The design uses two light sensors shown below. I am not quite sure what these devices are exactly, but they appear to have one common and four separate electrodes going to the VLSI chip for processing
The manual mentions RS232 1200,8,N,1 with five bytes sent on status change: Sync, dX, dY, dX, dY. Sync byte is 0x80+ button status bits (active low) in positions 0-2. So idle state is 0x87, LMB press comes back as 0x83, MMB as 0x85 and RMB as 0x86. The coordinates come back as 2-s complement 8 bit numbers for the first quadrant (i.e. positive means right and up). Each time two updates are sent.
Turning it on
This mouse does come with driver floppies, but seeing how we are a few years removed from those days, there is not much hope the Windows 10 system will know what to do with them. That is especially true since the data format and RS232 settings do not match standard Microsoft ones (1200,7,N,1 3 bytes). So instead let’s look at the raw hex data coming in by using a USB-RS232 adapter. We expect binary data, so first we need to configure Ucon terminal for the correct data rate and also to perform ASCII conversion of incoming bytes into human readable format:
Aaand, it’s alive.
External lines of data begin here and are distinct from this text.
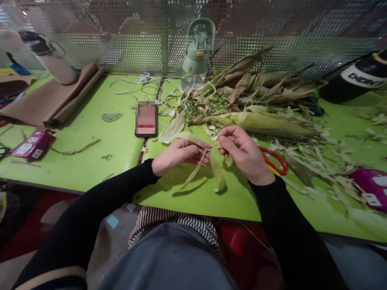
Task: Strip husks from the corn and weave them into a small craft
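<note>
Both my hands work over the green table (99, 161) just past its near edge. My left hand (178, 155) is closed on pale corn husk strips (199, 165) that hang down from its fingers. My right hand (242, 151) pinches the same strips at the top, almost touching my left hand's fingers. Just beyond my hands lies an ear of corn in its husk (266, 123). Red-handled scissors (273, 159) lie partly hidden under my right hand.
A heap of dried husks (256, 84) fills the back right, with scraps strewn to the right. A phone (146, 119), a green water bottle (198, 52), a white cable (130, 82), brown paper (51, 96), two magenta packets (32, 145) and a black bottle (359, 78) stand around.
</note>
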A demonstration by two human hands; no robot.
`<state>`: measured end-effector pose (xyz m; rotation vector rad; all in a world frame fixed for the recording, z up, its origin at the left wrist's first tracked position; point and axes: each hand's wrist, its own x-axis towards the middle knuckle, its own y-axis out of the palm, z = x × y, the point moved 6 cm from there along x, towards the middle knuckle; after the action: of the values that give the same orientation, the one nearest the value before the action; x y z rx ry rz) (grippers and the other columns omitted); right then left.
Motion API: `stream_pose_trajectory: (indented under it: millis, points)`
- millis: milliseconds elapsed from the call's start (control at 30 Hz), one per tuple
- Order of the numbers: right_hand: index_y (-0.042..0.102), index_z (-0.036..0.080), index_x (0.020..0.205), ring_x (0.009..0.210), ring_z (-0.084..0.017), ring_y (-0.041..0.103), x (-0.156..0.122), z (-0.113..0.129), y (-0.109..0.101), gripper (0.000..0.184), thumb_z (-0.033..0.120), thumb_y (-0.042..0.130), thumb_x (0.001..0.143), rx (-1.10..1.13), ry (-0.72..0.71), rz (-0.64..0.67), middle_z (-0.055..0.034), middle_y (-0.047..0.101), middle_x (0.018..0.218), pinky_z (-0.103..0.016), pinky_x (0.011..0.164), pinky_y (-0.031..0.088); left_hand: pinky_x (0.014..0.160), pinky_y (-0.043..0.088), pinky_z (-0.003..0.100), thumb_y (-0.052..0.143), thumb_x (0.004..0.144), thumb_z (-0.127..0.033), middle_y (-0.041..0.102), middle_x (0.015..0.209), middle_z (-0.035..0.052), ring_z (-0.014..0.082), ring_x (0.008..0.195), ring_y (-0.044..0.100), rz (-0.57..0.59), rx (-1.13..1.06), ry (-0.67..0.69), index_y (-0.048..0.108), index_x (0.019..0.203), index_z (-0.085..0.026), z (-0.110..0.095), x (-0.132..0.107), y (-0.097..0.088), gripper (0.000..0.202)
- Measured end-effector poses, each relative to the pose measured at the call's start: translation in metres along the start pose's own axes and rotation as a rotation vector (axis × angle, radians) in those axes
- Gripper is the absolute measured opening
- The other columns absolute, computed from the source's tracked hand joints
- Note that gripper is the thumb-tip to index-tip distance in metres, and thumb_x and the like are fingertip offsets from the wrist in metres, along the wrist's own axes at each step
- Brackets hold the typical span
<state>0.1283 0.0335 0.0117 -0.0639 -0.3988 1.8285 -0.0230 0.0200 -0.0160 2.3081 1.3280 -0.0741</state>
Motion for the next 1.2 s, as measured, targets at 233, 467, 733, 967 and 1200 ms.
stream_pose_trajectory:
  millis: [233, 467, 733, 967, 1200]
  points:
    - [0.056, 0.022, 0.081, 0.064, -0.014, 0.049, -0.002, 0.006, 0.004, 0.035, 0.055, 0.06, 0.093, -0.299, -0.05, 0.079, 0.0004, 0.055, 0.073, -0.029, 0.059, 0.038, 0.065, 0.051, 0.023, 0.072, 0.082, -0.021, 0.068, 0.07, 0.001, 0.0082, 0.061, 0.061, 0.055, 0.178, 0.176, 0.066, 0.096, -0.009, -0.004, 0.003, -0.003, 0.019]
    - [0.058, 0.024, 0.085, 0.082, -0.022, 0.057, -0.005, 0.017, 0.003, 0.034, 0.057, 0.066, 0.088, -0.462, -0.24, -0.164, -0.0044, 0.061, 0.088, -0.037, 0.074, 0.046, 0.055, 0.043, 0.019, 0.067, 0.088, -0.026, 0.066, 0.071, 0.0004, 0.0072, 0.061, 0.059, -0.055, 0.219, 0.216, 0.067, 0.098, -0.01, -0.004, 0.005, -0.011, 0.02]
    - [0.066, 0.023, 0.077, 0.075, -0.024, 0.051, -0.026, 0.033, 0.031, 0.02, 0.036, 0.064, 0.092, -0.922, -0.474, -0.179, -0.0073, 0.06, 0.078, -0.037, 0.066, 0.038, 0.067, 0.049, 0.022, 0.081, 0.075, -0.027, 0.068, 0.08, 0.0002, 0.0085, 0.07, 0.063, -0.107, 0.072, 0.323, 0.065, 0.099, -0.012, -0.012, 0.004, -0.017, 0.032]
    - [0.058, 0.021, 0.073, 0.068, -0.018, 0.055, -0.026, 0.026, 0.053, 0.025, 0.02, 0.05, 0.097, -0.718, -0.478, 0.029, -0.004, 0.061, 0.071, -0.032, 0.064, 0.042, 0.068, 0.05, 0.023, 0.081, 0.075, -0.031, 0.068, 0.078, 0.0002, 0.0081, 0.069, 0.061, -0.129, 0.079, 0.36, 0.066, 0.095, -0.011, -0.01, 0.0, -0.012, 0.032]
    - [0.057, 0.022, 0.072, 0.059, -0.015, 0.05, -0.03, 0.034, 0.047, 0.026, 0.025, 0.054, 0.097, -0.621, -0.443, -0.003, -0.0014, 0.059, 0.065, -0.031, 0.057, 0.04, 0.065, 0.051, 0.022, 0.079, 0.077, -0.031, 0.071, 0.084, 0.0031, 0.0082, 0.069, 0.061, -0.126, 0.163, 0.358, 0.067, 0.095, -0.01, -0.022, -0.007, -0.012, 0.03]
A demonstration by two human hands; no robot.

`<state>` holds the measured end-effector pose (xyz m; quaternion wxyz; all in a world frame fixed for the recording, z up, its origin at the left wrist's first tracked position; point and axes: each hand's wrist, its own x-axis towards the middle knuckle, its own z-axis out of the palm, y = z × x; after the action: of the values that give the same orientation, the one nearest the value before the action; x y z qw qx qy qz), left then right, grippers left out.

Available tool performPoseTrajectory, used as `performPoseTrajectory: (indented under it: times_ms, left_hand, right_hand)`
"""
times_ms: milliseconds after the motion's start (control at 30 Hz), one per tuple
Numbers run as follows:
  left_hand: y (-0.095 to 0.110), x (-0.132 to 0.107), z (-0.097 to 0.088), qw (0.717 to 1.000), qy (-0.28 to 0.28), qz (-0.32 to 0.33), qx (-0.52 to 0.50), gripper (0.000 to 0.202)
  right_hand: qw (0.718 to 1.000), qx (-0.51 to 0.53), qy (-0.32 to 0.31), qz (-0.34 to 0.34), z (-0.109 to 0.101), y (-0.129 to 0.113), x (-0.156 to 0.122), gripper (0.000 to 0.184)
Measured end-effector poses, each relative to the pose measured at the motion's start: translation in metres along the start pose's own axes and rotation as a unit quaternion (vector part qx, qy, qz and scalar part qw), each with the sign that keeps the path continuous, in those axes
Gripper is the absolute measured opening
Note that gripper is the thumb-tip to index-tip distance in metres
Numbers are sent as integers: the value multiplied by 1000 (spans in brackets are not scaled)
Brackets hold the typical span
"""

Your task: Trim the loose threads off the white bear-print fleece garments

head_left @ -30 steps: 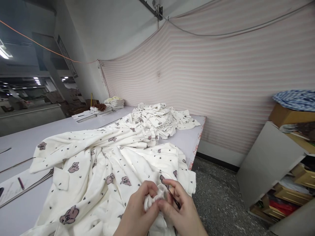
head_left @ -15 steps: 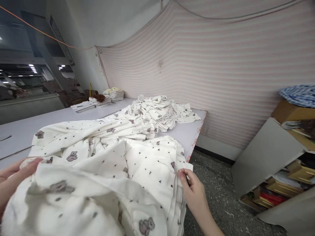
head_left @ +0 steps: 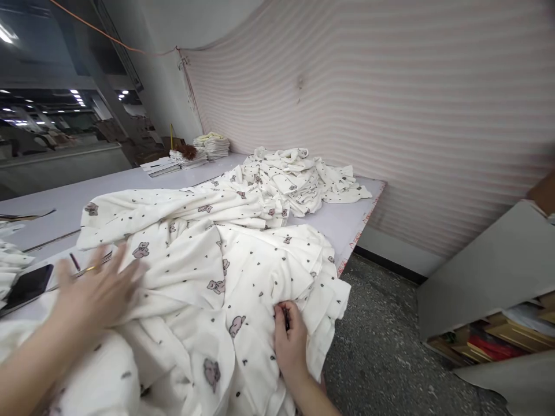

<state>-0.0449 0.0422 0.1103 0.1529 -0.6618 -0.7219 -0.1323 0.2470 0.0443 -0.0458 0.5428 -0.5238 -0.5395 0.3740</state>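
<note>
Apparently, printed cloth (head_left: 255, 271) on the surface (head_left: 344, 222) is being arranged: the left hand (head_left: 93, 292) is spread over it, a dark object (head_left: 287, 319) is pinched by the right hand (head_left: 291, 344); smoothing seems called for.

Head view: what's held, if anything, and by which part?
The right hand holds a small dark object, part unclear; the blurred left hand, spread, holds nothing visible.

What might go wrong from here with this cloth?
The small dark item in the right hand may snag the printed cloth beneath. That cloth overhangs the table edge and might slide toward the floor. The left hand, blurred and spread near the phone, could knock it.
</note>
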Motion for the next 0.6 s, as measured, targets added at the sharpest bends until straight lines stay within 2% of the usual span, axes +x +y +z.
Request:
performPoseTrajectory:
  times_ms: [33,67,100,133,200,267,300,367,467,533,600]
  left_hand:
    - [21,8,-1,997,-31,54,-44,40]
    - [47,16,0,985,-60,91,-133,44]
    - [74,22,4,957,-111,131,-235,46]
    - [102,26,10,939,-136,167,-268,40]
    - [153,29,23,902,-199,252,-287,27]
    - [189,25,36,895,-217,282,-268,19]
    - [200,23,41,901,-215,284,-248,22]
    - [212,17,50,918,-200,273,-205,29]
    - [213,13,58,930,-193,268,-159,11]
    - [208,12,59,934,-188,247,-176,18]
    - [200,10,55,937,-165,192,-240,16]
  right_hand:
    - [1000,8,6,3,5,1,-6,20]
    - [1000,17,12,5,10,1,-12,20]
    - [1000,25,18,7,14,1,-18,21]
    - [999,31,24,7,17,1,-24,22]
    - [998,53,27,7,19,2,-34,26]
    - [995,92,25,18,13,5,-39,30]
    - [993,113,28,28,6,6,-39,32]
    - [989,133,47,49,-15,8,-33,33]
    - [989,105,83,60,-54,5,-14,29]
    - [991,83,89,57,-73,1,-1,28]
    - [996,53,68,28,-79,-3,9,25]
Moving mouse right, no button presses.
And now pressing one button at a time. The first update also included an inadvertent nudge I gave to the mouse while trying to just press the buttons. As we can see the data follows the spec nicely- each button sends a status update on press, followed by a release:
It’s pretty impressive how device made in 1987 is still functioning pretty well. Lifetime warranty indeed!